[EXTRACTED ENTRIES]

=== Section Start ===

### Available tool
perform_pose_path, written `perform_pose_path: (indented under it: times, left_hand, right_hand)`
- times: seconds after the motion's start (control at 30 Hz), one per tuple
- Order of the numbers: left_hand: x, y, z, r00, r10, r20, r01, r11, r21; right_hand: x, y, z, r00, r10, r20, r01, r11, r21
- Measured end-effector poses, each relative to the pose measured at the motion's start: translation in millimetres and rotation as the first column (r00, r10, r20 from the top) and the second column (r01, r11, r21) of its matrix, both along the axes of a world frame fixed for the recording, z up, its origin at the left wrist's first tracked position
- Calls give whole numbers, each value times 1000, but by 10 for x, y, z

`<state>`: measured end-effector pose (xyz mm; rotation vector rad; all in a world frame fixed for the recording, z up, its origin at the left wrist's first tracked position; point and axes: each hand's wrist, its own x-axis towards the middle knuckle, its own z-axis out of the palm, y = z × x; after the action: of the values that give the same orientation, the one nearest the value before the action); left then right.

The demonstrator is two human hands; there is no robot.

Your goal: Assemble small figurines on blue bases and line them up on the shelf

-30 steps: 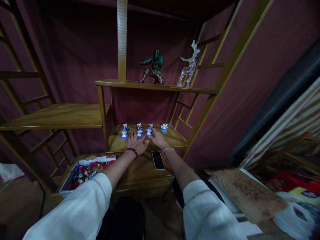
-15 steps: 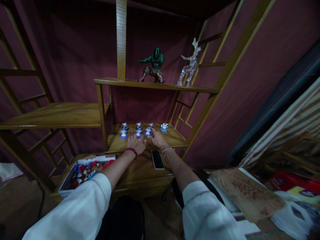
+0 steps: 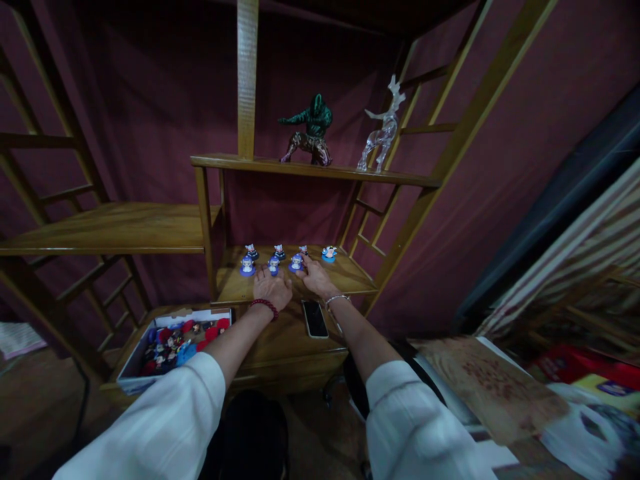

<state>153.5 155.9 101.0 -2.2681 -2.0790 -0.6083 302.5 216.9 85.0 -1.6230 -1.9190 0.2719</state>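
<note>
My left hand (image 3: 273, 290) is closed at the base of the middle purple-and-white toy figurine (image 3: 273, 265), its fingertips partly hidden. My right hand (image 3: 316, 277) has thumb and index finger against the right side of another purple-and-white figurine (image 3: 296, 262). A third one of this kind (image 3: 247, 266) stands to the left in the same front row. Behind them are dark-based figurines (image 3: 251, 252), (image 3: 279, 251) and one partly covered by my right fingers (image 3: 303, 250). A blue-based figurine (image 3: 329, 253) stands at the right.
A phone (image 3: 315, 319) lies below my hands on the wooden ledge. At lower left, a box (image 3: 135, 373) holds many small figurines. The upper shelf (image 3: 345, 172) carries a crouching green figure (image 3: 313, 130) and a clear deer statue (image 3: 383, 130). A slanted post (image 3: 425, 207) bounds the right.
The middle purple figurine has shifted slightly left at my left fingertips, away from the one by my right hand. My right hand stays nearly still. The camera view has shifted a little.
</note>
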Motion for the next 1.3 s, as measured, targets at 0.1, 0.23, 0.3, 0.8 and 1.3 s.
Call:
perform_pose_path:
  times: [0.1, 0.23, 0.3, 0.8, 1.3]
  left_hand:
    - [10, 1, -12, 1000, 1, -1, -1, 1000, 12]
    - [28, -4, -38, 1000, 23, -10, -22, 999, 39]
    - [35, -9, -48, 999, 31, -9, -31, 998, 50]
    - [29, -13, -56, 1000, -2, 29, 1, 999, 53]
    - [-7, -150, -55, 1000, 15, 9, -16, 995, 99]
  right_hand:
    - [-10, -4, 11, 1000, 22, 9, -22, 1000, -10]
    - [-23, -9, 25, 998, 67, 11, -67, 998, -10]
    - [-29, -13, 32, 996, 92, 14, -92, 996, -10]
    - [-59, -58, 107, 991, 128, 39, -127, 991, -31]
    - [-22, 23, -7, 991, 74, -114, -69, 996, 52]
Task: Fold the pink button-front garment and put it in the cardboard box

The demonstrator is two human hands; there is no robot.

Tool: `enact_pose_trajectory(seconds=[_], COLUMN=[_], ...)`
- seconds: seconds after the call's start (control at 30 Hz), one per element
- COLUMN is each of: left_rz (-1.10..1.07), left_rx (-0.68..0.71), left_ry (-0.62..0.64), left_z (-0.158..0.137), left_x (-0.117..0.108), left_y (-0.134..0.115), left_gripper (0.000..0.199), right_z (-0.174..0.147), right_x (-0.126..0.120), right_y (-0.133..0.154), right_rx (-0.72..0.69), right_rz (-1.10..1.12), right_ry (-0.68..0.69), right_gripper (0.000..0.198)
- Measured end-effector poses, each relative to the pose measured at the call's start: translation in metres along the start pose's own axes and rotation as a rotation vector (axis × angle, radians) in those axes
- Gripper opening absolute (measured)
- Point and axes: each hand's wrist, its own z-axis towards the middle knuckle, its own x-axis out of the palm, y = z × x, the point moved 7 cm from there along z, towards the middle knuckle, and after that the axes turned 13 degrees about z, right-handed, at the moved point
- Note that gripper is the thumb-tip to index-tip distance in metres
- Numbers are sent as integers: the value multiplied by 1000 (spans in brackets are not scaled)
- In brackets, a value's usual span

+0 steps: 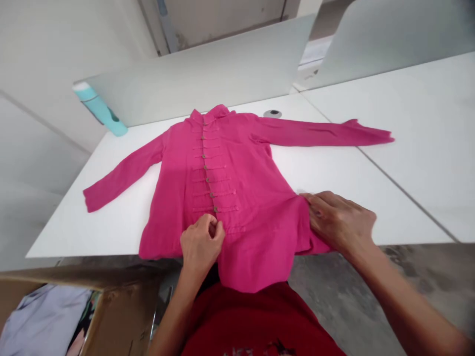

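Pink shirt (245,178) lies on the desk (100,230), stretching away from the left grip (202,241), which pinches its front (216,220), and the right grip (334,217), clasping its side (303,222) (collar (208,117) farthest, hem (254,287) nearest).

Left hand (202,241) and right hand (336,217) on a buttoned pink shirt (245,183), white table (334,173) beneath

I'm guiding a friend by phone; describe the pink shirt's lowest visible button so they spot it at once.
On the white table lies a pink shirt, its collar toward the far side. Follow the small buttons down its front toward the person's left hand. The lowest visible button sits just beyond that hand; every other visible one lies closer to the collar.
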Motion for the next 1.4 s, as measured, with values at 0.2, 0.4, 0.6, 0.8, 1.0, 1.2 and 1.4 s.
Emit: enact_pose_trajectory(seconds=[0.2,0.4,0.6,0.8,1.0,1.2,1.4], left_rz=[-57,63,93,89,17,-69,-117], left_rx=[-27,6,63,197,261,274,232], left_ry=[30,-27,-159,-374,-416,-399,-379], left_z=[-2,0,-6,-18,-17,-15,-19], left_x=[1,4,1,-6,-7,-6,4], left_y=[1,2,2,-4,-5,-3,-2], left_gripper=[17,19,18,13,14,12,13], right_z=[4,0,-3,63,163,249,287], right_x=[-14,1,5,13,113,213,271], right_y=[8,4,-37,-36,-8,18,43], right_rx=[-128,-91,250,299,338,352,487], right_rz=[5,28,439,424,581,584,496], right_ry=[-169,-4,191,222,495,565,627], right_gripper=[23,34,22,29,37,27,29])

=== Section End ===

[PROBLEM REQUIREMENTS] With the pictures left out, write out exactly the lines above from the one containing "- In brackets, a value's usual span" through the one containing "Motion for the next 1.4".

[OUTPUT BELOW]
- In brackets, a value's usual span

+0 steps: 

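Pink shirt (245,178) lies on the desk (100,230), stretching away from the left grip (202,241), which pinches its front (216,220), and the right grip (334,217), clasping its side (303,222) (collar (208,117) farthest, hem (254,287) nearest).

Left hand (202,241) and right hand (336,217) on a buttoned pink shirt (245,183), white table (334,173) beneath

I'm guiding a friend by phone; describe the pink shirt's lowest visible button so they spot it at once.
On the white table lies a pink shirt, its collar toward the far side. Follow the small buttons down its front toward the person's left hand. The lowest visible button sits just beyond that hand; every other visible one lies closer to the collar.
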Motion for the next 1.4 s, as measured, with values at 0.2, 0.4, 0.6, 0.8, 1.0, 1.2 and 1.4 s.

Work on this exercise is now complete.